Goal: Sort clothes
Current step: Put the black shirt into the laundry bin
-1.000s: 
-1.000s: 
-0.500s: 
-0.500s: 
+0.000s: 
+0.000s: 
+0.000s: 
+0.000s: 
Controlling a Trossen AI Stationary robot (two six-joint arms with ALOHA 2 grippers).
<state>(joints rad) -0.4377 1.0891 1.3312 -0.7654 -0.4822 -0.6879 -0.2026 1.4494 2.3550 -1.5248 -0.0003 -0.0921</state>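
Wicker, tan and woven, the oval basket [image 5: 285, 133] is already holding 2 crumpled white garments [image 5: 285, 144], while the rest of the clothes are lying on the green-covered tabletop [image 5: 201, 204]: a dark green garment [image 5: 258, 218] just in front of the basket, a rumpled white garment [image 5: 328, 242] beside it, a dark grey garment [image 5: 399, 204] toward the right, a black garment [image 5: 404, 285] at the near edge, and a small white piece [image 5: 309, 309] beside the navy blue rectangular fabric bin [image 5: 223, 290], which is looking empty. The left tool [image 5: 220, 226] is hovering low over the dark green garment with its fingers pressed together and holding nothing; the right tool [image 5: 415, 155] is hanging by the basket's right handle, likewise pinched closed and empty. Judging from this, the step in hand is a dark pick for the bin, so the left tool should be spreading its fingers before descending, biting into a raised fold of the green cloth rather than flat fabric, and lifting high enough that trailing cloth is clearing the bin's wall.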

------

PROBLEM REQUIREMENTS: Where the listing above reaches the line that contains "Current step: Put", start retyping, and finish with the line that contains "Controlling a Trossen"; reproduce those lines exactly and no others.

EXERCISE OUTPUT:
Current step: Put the black shirt into the laundry bin
-1.000s: 
-1.000s: 
-0.500s: 
-0.500s: 
+0.000s: 
+0.000s: 
+0.000s: 
+0.000s: 
Controlling a Trossen AI Stationary robot (two six-joint arms with ALOHA 2 grippers).

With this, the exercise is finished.